The potential vulnerability of compliance officers themselves is likely to be exacerbated by any undue budget reductions. The compliance function itself may have to take the lead in determining how best to manage the rise in individual accountability. Compliance officers should first consider how best to manage their own personal regulatory risk. Once their own risk management infrastructure is in place, they will be better able to advise other senior managers on the best or better practices associated with managing personal regulatory risk. They will then be able to return their focus to the day job of firm compliance.
Compliance officers cannot, and should not, manage regulatory risks alone. They must be supported by their boards and other senior managers through the provision of an appropriate budget and other resources.

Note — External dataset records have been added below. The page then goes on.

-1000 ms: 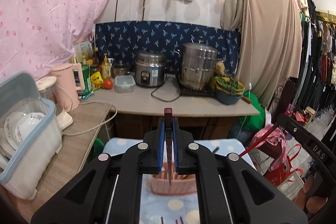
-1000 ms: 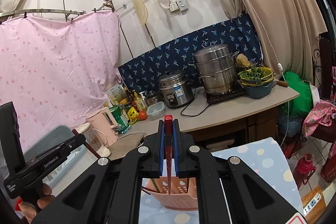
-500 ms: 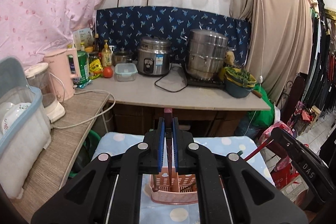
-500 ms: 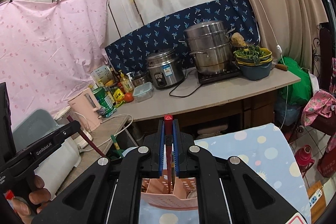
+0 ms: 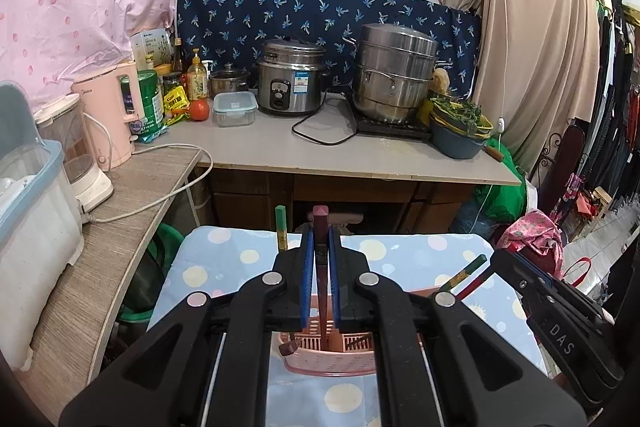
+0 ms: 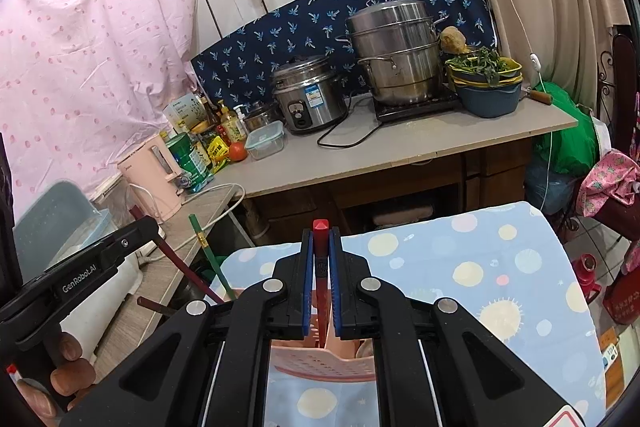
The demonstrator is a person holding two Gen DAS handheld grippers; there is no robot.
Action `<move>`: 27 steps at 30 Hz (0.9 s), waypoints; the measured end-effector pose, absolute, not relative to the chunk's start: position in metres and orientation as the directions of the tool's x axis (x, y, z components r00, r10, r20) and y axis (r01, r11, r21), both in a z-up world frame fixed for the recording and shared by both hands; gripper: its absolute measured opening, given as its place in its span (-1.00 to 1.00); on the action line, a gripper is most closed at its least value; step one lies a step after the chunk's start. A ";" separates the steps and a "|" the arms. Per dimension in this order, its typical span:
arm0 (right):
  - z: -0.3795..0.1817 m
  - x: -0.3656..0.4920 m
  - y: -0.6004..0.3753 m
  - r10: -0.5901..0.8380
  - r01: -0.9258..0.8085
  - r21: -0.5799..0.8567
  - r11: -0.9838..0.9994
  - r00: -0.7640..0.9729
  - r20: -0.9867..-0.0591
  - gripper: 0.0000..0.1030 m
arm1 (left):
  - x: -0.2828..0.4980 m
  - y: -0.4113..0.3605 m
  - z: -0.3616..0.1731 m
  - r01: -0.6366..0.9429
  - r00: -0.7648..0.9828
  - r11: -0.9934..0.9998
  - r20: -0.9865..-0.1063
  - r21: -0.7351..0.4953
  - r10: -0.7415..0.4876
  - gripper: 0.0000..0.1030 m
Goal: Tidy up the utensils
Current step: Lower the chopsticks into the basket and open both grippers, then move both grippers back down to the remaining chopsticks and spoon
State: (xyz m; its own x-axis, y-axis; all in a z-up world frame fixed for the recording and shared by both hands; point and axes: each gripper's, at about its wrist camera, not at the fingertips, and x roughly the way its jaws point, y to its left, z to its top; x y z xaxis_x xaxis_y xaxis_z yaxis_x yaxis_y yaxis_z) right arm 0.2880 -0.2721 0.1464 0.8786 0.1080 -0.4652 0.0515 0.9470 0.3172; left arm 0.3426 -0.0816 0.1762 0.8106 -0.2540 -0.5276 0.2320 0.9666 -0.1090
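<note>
Both chopsticks lowered toward the pink holder; neither let go yet.

Left wrist view: the left gripper (image 5: 319,251) is clenched on a dark red chopstick (image 5: 320,227), whose lower end now reaches inside the pink utensil holder (image 5: 326,359) on the dotted tablecloth (image 5: 404,251). A second ago the holder sat smaller and farther below, so the gripper has come down over it. A green chopstick (image 5: 281,227) already stands in the holder, just left of the jaws.

Right wrist view: the right gripper (image 6: 320,259) grasps a bright red chopstick (image 6: 321,239), its tip pointing down into the same holder (image 6: 316,363), which has grown closer in view. The other gripper (image 6: 80,275) shows at left. Judgement: both are near release; opening the jaws should drop each stick in.
</note>
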 end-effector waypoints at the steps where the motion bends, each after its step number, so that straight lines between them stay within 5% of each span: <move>1: 0.147 0.287 -0.272 0.108 0.049 0.314 0.948 0.878 -0.466 -0.85 | 0.342 -0.081 0.176 0.229 0.813 0.967 -0.524 -0.110 -0.252 -0.86; 4: 0.150 0.281 -0.269 0.092 0.054 0.298 0.953 0.886 -0.455 -0.69 | 0.339 -0.079 0.177 0.223 0.823 0.968 -0.509 -0.116 -0.250 -0.81; 9: 0.161 0.270 -0.271 0.090 0.052 0.310 0.949 0.901 -0.425 -0.59 | 0.331 -0.075 0.185 0.211 0.844 0.971 -0.480 -0.117 -0.241 -0.22; 27: 0.181 0.188 -0.254 0.109 0.010 0.289 0.957 0.914 -0.391 -0.59 | 0.263 -0.063 0.198 0.207 0.847 0.978 -0.499 -0.014 -0.186 -0.21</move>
State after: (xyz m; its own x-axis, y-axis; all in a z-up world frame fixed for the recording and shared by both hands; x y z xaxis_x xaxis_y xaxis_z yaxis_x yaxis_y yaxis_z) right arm 0.1876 -0.2539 0.1809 0.9140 0.1088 -0.3910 0.0098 0.9572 0.2892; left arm 0.2628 -0.0631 0.1982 0.8465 -0.1864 -0.4986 0.2069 0.9783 -0.0144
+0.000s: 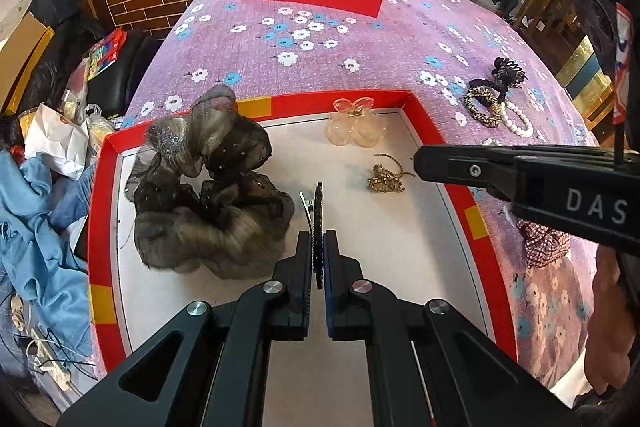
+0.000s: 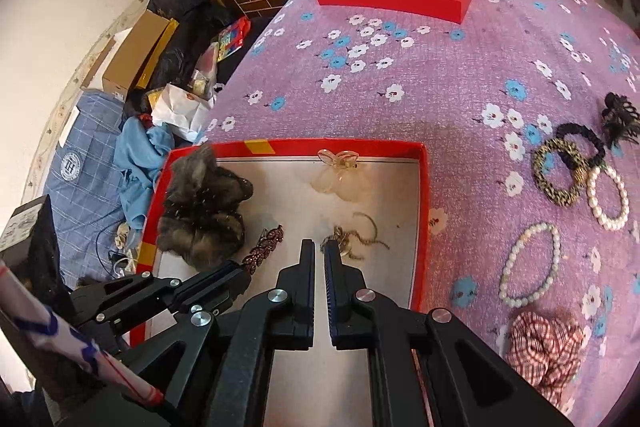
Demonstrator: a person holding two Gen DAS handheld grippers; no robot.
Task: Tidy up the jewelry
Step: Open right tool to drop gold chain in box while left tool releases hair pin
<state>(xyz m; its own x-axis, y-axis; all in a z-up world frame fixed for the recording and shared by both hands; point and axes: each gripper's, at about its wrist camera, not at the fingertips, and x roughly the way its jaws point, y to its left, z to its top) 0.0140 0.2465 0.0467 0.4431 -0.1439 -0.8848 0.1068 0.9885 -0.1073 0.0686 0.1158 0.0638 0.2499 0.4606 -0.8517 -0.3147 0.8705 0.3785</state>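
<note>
Left gripper [image 1: 317,247] clamped on a flat, beaded hair clip [image 2: 262,250], held edge-on above the white floor of the shallow red-rimmed box [image 1: 348,98], just beside a crumpled grey gauze scrunchie [image 1: 208,183]. Right gripper [image 2: 319,247] nearly shut with only a thin slit between its fingers and nothing in it, poised over a tangled gold chain [image 2: 356,237], near a clear, glossy butterfly-shaped claw clip [image 2: 340,175]. Out on the purple flowered cloth [image 2: 420,75]: a round pearl bracelet [image 2: 530,265], a leopard-print hair tie [image 2: 558,173] and a ruffled checked scrunchie [image 2: 546,349].

A blue cloth [image 1: 36,227] and white paper bag [image 2: 180,111] lie beside the flowered purple tablecloth [image 1: 360,67].
</note>
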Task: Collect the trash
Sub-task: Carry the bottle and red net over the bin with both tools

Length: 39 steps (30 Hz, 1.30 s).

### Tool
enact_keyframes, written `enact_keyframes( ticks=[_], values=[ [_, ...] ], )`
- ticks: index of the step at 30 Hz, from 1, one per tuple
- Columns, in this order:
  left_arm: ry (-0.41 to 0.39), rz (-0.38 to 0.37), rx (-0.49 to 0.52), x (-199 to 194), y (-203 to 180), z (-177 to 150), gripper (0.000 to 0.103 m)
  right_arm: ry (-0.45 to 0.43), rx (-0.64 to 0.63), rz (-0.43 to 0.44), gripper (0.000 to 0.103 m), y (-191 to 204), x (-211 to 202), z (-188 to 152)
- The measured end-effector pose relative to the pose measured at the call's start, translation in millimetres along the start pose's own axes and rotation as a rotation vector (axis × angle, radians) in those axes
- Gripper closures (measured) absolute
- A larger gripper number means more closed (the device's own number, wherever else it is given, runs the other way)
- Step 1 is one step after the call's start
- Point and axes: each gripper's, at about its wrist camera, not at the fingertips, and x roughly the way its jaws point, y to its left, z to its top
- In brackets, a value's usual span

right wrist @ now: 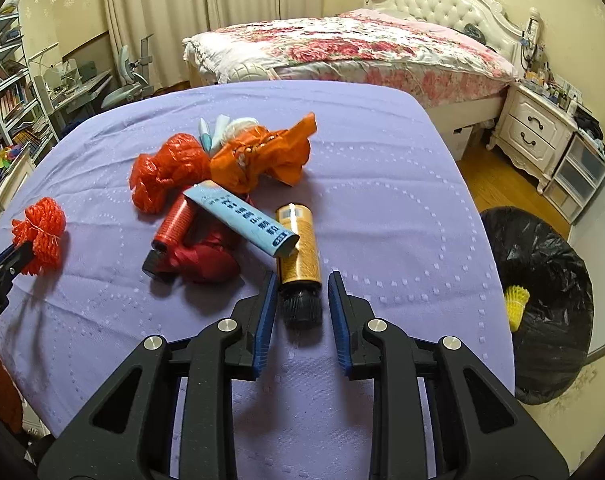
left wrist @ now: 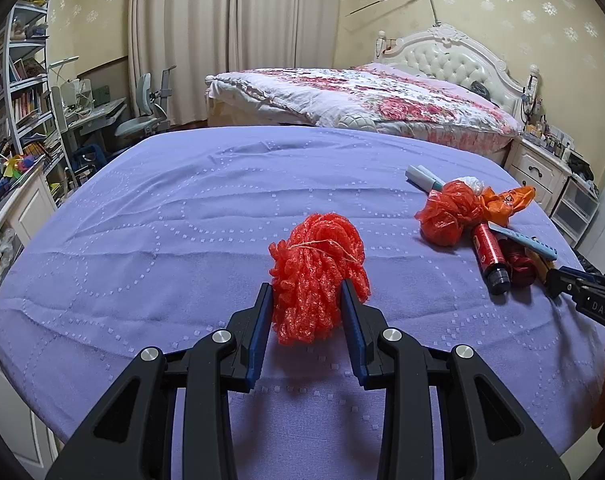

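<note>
A red foam net (left wrist: 317,276) lies on the purple tablecloth (left wrist: 182,220) between the jaws of my left gripper (left wrist: 307,292), which stand open around its sides. It also shows in the right wrist view (right wrist: 40,240). My right gripper (right wrist: 302,288) is open around the black cap of a gold tube (right wrist: 298,248). Beyond it lie a light blue tube (right wrist: 242,220), a red tube (right wrist: 174,224), a dark red bag (right wrist: 206,260), a red plastic bag (right wrist: 166,172) and an orange bag (right wrist: 262,156). This trash pile shows in the left wrist view (left wrist: 474,216) at right.
A bin lined with a black bag (right wrist: 542,280) stands on the floor right of the table, with a yellow foam net (right wrist: 516,304) inside. A bed (left wrist: 362,96), a nightstand (right wrist: 538,132) and a cluttered desk with shelves (left wrist: 26,112) stand behind.
</note>
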Motion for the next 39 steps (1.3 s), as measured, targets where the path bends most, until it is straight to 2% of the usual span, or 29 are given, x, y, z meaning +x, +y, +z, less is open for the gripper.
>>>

The need for skilled in-house compliance officers has already been discussed. The need for other senior managers to be equally skilled is also pertinent. Board members are not expected to be risk and compliance experts; however, they should have sufficient knowledge and awareness to understand the need for the compliance function to be resourced as well as the skills to set an appropriate risk appetite, drive a strong compliant culture, constructively challenge all risk and compliance reports and engage successfully with regulators.
It is overly simplistic to say that a squeezing of compliance budgets in the years running up to the financial crisis was a root cause. However, a lack of skilled in-house compliance resources cannot have helped firms which were facing extraordinary times. 2020 will be seen in the same light, this time because of the disruptions of COVID-19.
Under such circumstances, appropriate resourcing and allocation of budget to the compliance function cannot be allowed to dwindle. The “cost” of compliance may be considered high, but the costs of non-compliance are much higher both for firms and for individuals.
2020 will be another challenging year for financial services firms, we hope you find the 11th annual cost of compliance report useful in developing and benchmarking your firm’s risk stance and compliance practices.